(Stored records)

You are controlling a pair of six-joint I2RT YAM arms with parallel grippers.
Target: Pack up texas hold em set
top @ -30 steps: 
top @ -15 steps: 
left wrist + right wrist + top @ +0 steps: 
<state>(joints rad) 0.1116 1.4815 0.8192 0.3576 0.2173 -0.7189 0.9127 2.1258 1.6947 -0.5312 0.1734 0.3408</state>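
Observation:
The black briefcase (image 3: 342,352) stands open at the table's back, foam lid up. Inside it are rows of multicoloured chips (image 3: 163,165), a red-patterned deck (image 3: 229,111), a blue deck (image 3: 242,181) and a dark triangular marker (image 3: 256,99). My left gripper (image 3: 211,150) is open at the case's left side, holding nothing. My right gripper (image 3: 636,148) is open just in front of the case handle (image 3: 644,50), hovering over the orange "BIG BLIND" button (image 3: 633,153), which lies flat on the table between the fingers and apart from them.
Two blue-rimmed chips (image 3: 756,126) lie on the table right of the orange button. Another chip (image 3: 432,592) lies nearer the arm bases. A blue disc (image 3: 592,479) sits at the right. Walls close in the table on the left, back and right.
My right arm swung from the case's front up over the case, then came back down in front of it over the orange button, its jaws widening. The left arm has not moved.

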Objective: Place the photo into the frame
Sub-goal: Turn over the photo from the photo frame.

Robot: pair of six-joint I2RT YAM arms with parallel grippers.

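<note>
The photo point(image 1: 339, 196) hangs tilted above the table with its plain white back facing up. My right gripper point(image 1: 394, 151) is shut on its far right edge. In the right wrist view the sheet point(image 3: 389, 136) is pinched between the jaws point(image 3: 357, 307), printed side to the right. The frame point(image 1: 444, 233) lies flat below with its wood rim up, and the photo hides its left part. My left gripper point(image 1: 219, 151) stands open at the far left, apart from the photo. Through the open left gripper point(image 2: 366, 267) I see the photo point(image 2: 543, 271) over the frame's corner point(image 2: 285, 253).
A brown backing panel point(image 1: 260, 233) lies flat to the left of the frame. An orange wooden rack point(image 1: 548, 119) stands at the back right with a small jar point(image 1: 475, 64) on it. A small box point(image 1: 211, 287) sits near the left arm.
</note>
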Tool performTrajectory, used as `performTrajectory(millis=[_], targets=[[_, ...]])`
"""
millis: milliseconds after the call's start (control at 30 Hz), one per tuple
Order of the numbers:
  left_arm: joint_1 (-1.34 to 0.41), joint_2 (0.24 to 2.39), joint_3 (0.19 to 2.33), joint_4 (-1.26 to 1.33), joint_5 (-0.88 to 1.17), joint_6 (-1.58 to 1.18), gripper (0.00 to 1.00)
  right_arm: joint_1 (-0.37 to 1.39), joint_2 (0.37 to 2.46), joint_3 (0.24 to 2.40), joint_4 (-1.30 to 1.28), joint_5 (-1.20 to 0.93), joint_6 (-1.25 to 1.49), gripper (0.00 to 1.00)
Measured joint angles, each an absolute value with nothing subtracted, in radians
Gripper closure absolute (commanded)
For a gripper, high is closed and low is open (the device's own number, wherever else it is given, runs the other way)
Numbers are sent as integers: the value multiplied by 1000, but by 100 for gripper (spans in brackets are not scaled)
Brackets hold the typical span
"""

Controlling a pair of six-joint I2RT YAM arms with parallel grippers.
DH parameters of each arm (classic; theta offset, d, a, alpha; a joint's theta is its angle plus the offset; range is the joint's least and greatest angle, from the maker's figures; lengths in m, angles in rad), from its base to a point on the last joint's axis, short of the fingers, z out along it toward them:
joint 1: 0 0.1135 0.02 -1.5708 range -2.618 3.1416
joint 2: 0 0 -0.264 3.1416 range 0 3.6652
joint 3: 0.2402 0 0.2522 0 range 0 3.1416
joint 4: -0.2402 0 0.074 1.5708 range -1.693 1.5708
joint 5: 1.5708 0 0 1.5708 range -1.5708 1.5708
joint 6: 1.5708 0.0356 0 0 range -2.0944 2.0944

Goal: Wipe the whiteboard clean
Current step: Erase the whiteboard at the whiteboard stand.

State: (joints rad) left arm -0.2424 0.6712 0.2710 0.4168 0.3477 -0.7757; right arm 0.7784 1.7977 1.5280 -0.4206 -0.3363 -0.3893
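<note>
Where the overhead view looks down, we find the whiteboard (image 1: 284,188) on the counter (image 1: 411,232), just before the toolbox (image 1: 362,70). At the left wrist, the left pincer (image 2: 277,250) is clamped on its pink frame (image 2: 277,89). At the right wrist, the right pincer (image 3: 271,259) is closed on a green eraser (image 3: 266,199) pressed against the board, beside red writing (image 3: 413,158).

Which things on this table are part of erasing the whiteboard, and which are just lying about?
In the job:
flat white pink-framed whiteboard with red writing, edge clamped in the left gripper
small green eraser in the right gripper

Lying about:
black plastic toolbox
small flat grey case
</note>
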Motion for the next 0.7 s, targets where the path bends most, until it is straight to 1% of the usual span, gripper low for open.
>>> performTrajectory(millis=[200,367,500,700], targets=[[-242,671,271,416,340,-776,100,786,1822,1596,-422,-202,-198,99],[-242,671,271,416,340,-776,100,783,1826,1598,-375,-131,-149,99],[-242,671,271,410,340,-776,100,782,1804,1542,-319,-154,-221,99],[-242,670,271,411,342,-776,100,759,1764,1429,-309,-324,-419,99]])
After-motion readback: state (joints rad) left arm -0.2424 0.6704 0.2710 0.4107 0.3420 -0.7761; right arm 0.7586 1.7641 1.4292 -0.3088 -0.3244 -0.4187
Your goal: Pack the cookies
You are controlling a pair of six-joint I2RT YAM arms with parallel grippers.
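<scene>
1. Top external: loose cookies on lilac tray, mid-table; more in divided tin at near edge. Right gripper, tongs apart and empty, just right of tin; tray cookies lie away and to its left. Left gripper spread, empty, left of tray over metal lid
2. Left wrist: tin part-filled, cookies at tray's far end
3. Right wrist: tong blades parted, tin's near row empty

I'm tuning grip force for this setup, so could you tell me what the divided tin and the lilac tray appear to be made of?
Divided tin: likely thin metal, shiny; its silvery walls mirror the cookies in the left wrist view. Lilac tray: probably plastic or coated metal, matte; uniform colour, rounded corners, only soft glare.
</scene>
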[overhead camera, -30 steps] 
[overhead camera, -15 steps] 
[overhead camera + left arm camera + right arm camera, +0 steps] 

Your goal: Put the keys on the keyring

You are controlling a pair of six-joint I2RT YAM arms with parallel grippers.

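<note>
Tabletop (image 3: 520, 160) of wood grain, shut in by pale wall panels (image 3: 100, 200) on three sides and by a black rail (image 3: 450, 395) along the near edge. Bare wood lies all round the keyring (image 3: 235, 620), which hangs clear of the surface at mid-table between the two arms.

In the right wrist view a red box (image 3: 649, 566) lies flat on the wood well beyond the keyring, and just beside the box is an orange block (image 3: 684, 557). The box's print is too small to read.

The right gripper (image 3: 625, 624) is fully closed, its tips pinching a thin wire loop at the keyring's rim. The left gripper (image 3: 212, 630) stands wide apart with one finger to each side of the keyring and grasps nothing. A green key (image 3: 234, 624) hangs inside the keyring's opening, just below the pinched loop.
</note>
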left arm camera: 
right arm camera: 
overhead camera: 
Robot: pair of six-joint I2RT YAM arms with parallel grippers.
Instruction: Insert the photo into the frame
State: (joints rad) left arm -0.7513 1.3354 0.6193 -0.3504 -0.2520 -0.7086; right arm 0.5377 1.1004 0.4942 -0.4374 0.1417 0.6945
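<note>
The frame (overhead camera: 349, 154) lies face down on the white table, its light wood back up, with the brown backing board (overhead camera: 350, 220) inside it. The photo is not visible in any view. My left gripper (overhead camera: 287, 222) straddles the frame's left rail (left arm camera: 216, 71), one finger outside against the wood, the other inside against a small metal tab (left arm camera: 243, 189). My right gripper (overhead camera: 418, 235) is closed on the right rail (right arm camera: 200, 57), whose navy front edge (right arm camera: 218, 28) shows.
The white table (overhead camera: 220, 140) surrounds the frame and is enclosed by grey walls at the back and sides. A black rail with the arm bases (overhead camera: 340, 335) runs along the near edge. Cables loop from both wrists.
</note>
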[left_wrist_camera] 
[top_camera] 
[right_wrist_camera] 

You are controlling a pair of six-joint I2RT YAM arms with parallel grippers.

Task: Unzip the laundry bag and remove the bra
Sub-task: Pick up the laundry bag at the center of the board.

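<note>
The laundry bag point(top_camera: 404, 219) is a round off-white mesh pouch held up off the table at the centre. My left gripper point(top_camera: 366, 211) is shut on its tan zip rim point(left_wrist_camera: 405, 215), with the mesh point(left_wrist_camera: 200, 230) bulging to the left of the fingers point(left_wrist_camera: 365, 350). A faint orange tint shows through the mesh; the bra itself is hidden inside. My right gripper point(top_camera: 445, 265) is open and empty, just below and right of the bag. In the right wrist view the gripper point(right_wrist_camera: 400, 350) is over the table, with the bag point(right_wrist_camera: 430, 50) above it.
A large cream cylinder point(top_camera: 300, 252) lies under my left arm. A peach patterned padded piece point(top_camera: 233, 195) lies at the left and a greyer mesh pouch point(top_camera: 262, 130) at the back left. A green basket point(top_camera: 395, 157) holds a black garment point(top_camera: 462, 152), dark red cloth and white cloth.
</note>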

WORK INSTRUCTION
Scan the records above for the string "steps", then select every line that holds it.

ANSWER SECTION
top @ -30 steps: 
top @ -15 steps: 
left wrist + right wrist + top @ +0 steps: 
[overhead camera, -30 steps] 
[overhead camera, -15 steps] 
[overhead camera + left arm camera + right arm camera, +0 steps] 

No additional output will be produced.